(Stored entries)
******

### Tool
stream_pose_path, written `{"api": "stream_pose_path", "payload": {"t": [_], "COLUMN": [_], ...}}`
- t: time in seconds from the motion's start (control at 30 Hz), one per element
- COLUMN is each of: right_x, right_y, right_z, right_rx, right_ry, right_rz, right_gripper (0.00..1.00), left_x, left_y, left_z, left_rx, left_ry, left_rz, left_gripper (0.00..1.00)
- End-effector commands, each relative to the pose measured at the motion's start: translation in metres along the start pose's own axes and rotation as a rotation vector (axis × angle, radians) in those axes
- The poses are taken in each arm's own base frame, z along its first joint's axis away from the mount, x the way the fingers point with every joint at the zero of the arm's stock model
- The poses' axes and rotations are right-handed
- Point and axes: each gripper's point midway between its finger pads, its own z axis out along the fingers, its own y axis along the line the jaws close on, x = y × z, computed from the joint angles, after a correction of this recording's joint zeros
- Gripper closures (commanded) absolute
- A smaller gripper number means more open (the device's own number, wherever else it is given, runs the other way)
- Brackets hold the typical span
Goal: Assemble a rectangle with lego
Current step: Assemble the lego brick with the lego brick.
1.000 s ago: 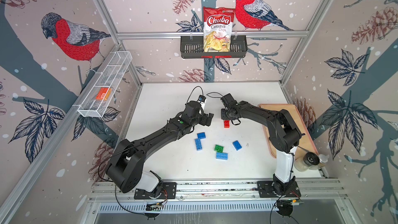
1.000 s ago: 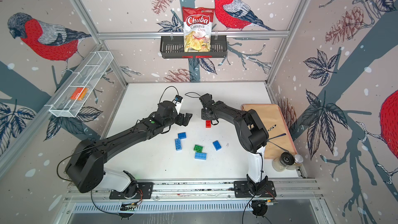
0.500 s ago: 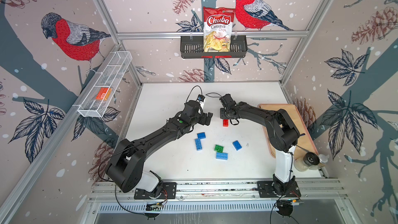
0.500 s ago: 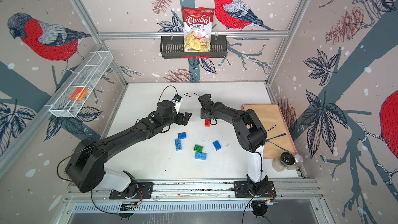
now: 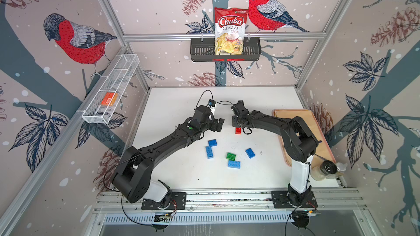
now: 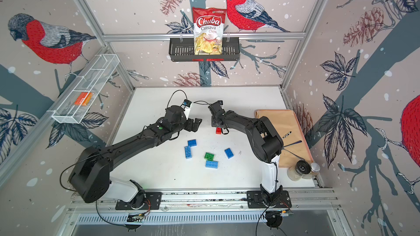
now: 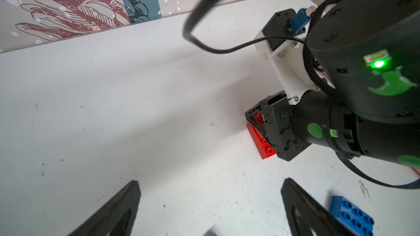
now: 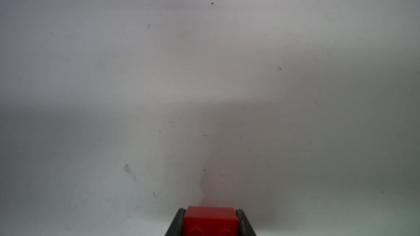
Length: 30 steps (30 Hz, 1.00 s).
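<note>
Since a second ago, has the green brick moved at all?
No. The green brick lies in the same spot, close against the light blue brick, with the same gap to the tan mat in both top views.

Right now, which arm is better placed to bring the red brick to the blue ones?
Right. The right gripper is shut on the red brick; the left gripper is open, empty, and apart from it.

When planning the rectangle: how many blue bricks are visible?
4: shorter brick touching long brick; tilted brick right of the green brick; light-blue brick on its near side. Others may be hidden.
</note>
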Motion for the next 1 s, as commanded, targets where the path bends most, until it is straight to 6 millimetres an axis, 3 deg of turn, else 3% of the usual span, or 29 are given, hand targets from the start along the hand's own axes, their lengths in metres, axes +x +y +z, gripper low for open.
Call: {"api": "stream_pose_path", "payload": {"t": [0.0,0.2,0.57,0.97], "right_x": [0.028,0.024,0.021,0.032], "right_y": [-0.011,-0.014,-0.018,-0.017], "right_z": [0.000,-0.006,-0.012,-0.003], "right_rx": [0.042,0.063,0.127,0.167], "right_ry": [0.092,0.041,-0.037,-0.036], "right_rz": [-0.008,0.053,0.116,0.114], "right_gripper": [0.87,0.96,0.99,1.00], "left_x": [-0.004,-0.005,-0.008,-0.009], "left_y": [0.001,0.001,0.000,0.002], "left_z": [-0.003,-0.004,-0.008,-0.010], "left_rx": [-0.001,-0.001,0.000,-0.007], "left_ry": [-0.008,-0.012,-0.023,-0.030], "left_rz": [-0.002,-0.002,-0.002,0.000], "left_gripper": [0.04,0.04,0.04,0.04]}}
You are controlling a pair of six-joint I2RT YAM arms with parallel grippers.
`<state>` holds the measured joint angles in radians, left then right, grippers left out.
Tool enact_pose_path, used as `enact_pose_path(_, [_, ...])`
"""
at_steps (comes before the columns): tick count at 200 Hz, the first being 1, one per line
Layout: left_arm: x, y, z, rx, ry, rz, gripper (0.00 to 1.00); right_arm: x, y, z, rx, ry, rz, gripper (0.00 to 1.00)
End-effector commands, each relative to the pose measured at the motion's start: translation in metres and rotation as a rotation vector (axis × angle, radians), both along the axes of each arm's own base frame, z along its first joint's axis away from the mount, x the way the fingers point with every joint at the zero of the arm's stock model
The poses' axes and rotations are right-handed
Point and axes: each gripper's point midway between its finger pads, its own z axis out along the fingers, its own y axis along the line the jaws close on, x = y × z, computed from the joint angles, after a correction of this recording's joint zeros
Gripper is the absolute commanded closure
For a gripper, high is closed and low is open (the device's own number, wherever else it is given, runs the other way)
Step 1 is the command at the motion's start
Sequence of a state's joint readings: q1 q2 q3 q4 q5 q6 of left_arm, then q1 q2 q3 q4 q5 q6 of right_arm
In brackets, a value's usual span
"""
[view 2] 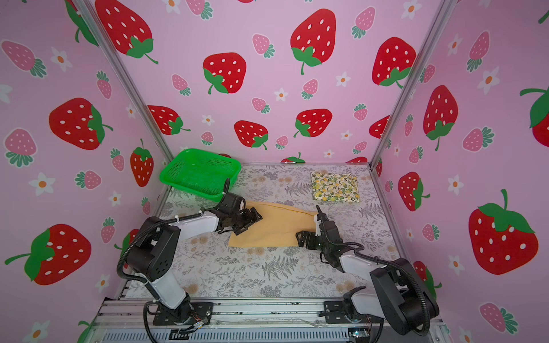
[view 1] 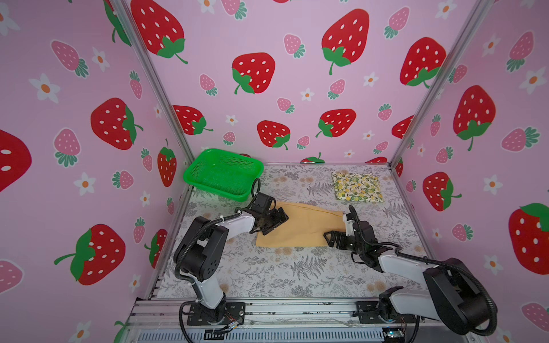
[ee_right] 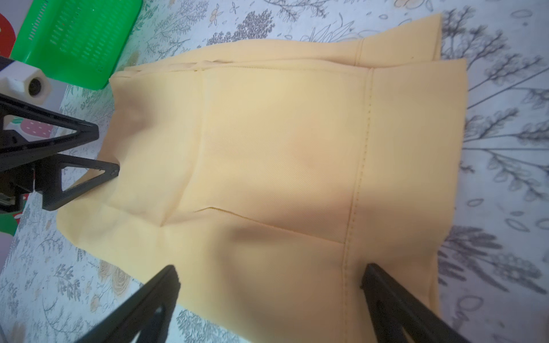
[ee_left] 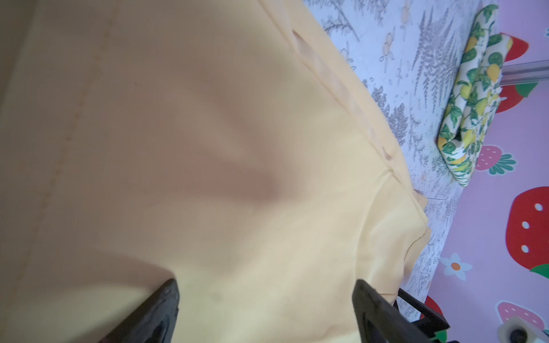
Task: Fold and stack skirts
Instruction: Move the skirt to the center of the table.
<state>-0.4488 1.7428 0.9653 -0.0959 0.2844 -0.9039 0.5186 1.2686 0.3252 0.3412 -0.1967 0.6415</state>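
The mustard-tan skirt [view 1: 300, 225] [view 2: 276, 227] lies flat, partly folded, mid-table in both top views. My left gripper [view 1: 276, 224] [view 2: 249, 225] hovers open over its left edge, and in the left wrist view the tan cloth [ee_left: 208, 148] fills the space between the spread fingers of the gripper [ee_left: 266, 289]. My right gripper [view 1: 328, 239] [view 2: 299, 240] is open at the skirt's right front corner, its fingers straddling the stitched hem [ee_right: 353, 208] without gripping. The lemon-print skirt [view 1: 358, 187] [view 2: 335, 187] [ee_left: 469, 98] sits folded at the back right.
A green mesh basket [view 1: 237, 156] [view 2: 214, 156] [ee_right: 74, 38] stands tilted at the back left corner, just behind the left arm. The floral table mat [view 1: 282, 273] is bounded by strawberry-print walls on three sides and a metal rail at the front.
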Motion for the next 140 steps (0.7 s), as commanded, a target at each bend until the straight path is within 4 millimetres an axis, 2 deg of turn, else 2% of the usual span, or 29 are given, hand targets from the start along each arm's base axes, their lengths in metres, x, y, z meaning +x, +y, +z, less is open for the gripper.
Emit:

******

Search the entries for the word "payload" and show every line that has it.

» **EXERCISE ANSWER**
stream_pose_path, written `{"api": "stream_pose_path", "payload": {"t": [_], "COLUMN": [_], ...}}`
Call: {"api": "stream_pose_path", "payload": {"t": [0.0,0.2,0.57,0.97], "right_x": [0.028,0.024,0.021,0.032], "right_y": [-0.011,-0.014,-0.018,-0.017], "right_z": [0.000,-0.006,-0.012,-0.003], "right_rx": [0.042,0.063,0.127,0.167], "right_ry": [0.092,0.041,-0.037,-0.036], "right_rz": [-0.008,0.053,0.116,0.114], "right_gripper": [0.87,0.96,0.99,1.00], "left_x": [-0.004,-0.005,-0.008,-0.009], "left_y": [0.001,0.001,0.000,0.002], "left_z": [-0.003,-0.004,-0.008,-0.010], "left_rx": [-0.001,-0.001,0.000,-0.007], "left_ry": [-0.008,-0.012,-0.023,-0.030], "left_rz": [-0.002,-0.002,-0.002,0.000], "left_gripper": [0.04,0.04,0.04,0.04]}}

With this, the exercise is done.